_Assignment_
Transcribe the listing below in full, exactly, with no images.

_Provided data_
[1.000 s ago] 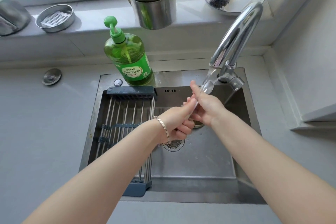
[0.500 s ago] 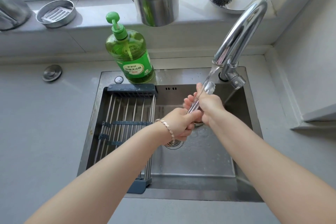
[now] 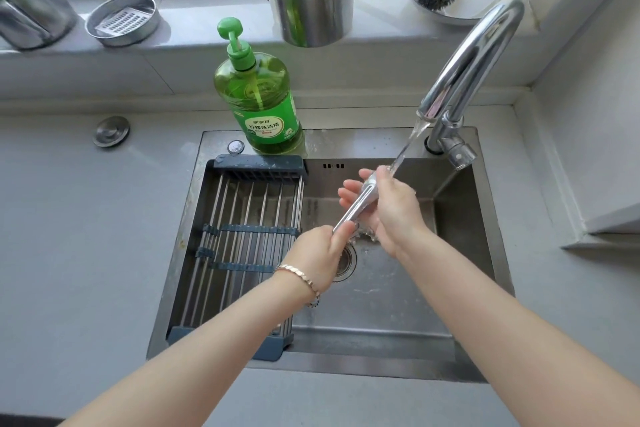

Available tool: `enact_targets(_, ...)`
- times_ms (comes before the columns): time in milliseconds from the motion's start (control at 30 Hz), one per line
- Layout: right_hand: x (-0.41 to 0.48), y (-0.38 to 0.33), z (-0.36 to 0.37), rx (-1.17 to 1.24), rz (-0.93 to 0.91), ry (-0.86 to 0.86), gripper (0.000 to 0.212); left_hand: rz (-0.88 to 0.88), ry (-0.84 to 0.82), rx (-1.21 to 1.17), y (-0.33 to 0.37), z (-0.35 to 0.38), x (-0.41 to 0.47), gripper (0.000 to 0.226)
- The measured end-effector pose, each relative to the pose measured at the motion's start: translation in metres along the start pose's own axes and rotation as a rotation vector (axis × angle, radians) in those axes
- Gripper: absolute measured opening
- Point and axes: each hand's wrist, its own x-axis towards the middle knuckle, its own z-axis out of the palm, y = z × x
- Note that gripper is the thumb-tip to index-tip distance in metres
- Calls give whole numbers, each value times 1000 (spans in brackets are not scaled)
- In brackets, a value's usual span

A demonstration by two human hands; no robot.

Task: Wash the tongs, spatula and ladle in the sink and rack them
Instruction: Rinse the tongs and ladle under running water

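A slim, shiny metal utensil [image 3: 356, 206] is held slanted over the sink [image 3: 398, 305], its visible part showing two narrow parallel arms with a slit between them, which suggests the tongs; its working end cannot be made out. Its lower end sits in the closed left hand [image 3: 320, 253], and the shaft rises up and to the right from that hand. The upper end lies against the palm and fingers of the right hand [image 3: 384, 208], where the stream from the tap lands on it. The rack [image 3: 242, 236] lies left of the left hand, across the sink.
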Motion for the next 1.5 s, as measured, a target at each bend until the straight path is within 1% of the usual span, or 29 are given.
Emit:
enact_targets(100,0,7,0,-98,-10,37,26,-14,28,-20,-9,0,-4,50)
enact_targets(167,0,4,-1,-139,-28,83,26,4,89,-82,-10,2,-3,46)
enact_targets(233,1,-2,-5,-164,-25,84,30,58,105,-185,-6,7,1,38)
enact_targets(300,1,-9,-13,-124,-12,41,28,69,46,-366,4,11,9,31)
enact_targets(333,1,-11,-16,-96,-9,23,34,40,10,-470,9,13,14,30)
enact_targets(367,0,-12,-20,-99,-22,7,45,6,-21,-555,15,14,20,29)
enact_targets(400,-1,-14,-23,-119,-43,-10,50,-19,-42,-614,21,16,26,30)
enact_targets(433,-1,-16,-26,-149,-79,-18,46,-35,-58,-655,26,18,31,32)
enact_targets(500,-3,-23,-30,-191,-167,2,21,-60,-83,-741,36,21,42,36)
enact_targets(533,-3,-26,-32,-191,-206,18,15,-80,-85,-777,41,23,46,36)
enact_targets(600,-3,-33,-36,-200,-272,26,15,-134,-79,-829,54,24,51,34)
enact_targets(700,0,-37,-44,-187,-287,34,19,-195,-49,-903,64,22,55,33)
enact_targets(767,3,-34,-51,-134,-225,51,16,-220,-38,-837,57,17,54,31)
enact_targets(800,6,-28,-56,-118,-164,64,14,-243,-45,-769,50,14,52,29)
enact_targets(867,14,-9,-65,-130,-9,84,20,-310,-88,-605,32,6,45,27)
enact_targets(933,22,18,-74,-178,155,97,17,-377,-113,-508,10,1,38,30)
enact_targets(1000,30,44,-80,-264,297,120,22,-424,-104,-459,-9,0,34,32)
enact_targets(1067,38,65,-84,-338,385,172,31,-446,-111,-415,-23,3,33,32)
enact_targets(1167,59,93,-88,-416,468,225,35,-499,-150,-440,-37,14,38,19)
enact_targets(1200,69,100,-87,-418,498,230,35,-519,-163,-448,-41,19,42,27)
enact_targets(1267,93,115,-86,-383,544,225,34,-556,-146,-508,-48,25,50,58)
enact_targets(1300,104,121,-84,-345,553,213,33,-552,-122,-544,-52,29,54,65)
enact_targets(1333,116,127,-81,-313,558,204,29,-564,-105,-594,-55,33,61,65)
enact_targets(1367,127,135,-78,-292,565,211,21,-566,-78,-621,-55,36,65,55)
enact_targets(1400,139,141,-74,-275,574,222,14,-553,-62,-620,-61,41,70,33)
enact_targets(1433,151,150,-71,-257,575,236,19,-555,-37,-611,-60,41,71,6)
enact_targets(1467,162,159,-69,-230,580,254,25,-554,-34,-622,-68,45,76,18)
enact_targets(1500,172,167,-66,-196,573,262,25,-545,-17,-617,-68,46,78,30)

_Response box_
[1.000 s ago] 
[0.500 s ago] 
[now] 

Available tool: `enact_targets(_, ...)`
- times_ms (comes before the columns): time in milliseconds from the motion's start (control at 30 Hz), one per line
- Layout: right_hand: x (-0.41 to 0.48), y (-0.38 to 0.33), z (-0.36 to 0.37), rx (-1.17 to 1.24), rz (-0.93 to 0.91), ry (-0.86 to 0.86), gripper (0.000 to 0.212); left_hand: rz (-0.88 to 0.88), ry (-0.84 to 0.82), rx (-1.21 to 1.17), y (-0.33 to 0.37), z (-0.35 to 0.38), x (-0.41 to 0.47), gripper (0.000 to 0.226)
- The measured end-effector pose, each relative to the pose measured at the motion's start: translation in metres along the start pose's own axes and rotation as a rotation vector (axis × angle, radians) in those axes
- Gripper: absolute measured opening
- Point and axes: each hand's wrist, its own x-axis towards the middle knuckle, its own z-axis out of the palm, y = z × x
- Note that gripper is the thumb-tip to index-tip distance in metres
- Calls give whole numbers, each value times 1000 (spans in brackets are not scaled)
- In brackets, a value's usual span

A demonstration by two human hands; no robot.

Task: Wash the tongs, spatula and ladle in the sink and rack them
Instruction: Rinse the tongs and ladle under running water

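A slim, shiny metal utensil [image 3: 356, 206] is held slanted over the sink [image 3: 398, 305], its visible part showing two narrow parallel arms with a slit between them, which suggests the tongs; its working end cannot be made out. Its lower end sits in the closed left hand [image 3: 320, 253], and the shaft rises up and to the right from that hand. The upper end lies against the palm and fingers of the right hand [image 3: 384, 208], where the stream from the tap lands on it. The rack [image 3: 242, 236] lies left of the left hand, across the sink.
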Motion for the next 1.5 s, as measured, a target at each bend until the straight path is within 1% of the usual span, or 29 are given.
Emit:
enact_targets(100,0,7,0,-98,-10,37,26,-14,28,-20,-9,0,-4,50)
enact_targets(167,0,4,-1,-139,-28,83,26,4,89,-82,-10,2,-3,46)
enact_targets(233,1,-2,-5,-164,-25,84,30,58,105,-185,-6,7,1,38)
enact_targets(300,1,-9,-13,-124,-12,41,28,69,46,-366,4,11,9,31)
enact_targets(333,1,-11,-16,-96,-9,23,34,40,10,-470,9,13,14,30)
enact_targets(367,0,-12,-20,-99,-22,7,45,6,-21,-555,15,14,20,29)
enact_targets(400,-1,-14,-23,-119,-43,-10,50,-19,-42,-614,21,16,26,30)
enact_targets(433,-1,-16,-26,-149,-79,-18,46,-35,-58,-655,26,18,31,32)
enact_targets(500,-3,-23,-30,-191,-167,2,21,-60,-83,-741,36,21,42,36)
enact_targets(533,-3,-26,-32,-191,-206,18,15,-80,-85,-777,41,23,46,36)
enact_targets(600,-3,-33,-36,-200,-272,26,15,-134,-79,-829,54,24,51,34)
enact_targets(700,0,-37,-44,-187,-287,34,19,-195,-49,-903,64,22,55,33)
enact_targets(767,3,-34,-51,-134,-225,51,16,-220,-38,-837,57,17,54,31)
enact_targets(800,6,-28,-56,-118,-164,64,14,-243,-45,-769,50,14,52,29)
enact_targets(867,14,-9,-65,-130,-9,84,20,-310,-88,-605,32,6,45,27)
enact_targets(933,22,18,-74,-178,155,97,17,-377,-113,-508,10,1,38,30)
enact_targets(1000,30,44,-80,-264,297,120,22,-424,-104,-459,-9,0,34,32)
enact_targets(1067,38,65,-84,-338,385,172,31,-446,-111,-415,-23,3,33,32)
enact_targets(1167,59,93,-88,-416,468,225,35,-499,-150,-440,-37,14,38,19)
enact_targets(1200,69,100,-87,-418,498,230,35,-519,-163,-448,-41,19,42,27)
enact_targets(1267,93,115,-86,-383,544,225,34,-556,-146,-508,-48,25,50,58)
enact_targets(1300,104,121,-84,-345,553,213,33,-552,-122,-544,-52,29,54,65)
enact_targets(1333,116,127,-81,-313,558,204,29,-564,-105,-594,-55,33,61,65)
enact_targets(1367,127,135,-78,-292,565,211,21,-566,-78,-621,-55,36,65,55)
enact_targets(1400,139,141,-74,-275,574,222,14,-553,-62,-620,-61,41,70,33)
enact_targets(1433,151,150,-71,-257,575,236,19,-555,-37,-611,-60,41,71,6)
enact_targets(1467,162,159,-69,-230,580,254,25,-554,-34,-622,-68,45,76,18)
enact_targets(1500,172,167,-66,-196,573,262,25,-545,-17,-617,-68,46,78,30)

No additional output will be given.